GPIB, Jakarta – “Saya sudah disebut Lurahnya Rumah Sakit Doris oleh para dokter dan suster serta para medis karena lamanya diisolasi dan hampir disebut sebagai Camat kalau lebih dari 50 hari diisolasi,” demikian kata Pdt. Henry Tamaela sambil tertawa ketika mengawali perbincangan.
Maka lewat telpon, dari awal gejala terpapar Corona hingga keluar dari Rumah Sakit Doris, Palangkara, demikian diceritakan Pdt. Henry yang menjadi Ketua Majelis Jemaat (KMJ) GPIB Ebenhaezer, Palangkaraya, Kalimantan Tengah.
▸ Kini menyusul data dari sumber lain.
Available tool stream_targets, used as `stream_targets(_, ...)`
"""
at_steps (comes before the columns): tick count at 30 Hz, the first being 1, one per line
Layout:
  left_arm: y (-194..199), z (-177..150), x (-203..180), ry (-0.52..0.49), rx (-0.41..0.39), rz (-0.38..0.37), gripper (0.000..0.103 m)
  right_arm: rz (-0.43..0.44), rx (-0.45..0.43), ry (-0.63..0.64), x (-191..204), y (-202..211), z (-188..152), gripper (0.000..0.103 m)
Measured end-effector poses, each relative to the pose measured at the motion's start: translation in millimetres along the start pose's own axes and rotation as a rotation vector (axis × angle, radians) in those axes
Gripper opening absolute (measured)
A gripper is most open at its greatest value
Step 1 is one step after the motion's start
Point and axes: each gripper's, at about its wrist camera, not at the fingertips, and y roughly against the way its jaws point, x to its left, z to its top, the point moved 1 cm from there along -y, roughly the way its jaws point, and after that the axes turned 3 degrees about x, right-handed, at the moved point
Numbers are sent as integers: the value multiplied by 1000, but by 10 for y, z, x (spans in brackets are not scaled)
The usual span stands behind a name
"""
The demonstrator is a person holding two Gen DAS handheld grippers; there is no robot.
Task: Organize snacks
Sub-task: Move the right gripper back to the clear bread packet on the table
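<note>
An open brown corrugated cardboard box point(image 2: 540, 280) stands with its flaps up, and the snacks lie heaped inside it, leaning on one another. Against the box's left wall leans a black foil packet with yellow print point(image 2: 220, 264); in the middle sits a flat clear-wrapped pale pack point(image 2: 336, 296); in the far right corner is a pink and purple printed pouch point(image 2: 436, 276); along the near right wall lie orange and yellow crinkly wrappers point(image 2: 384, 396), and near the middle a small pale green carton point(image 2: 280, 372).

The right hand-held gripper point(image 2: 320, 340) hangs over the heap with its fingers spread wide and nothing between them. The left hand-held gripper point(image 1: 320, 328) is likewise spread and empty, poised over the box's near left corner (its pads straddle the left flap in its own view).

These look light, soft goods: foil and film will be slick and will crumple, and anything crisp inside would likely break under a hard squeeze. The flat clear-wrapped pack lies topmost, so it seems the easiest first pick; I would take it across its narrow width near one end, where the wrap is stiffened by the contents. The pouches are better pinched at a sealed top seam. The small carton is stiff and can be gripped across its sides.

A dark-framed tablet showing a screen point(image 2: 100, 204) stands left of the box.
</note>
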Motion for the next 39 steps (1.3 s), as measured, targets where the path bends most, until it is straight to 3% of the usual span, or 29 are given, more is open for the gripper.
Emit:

“Gejalanya di awal Maret. Agak aneh memang, yaitu demam, batuk tapi tidak sesak dengan badan agak gatel. Dari awal Maret itu sampai tanggal 10 saya sudah lewat masa-masa itu inkubasi sebenarnya. Tapi saya dapat kabar, vikaris saya masuk rumah sakit dan saya mulai gusar setelah itu. Dan, pada tanggal 20 Maret, petugas kesehatan mendatangi saya dan saya dijemput untuk dibawa rumah sakit dengan status PDP. Dan tanggal 28 Maret hasil tes pertama saya dinyatakan positif,” ujarnya.
Selama di rumah sakit, kata Pdt. Henry, tidak ada ada gejala berat, namun hasil 5 kali tes yang lama menunggunya, semua positif. “Bisa dibayangkan menunggu hasil lab itu sangat lama, di Palangkaraya belum ada alatnya, harus nunggu dari Surabaya atau Jakarta. Dan itu memakan waktu cukup lama. Say aharus berjuang menghadapi rasa jenuh dan rasa psikologis,” tandasnya.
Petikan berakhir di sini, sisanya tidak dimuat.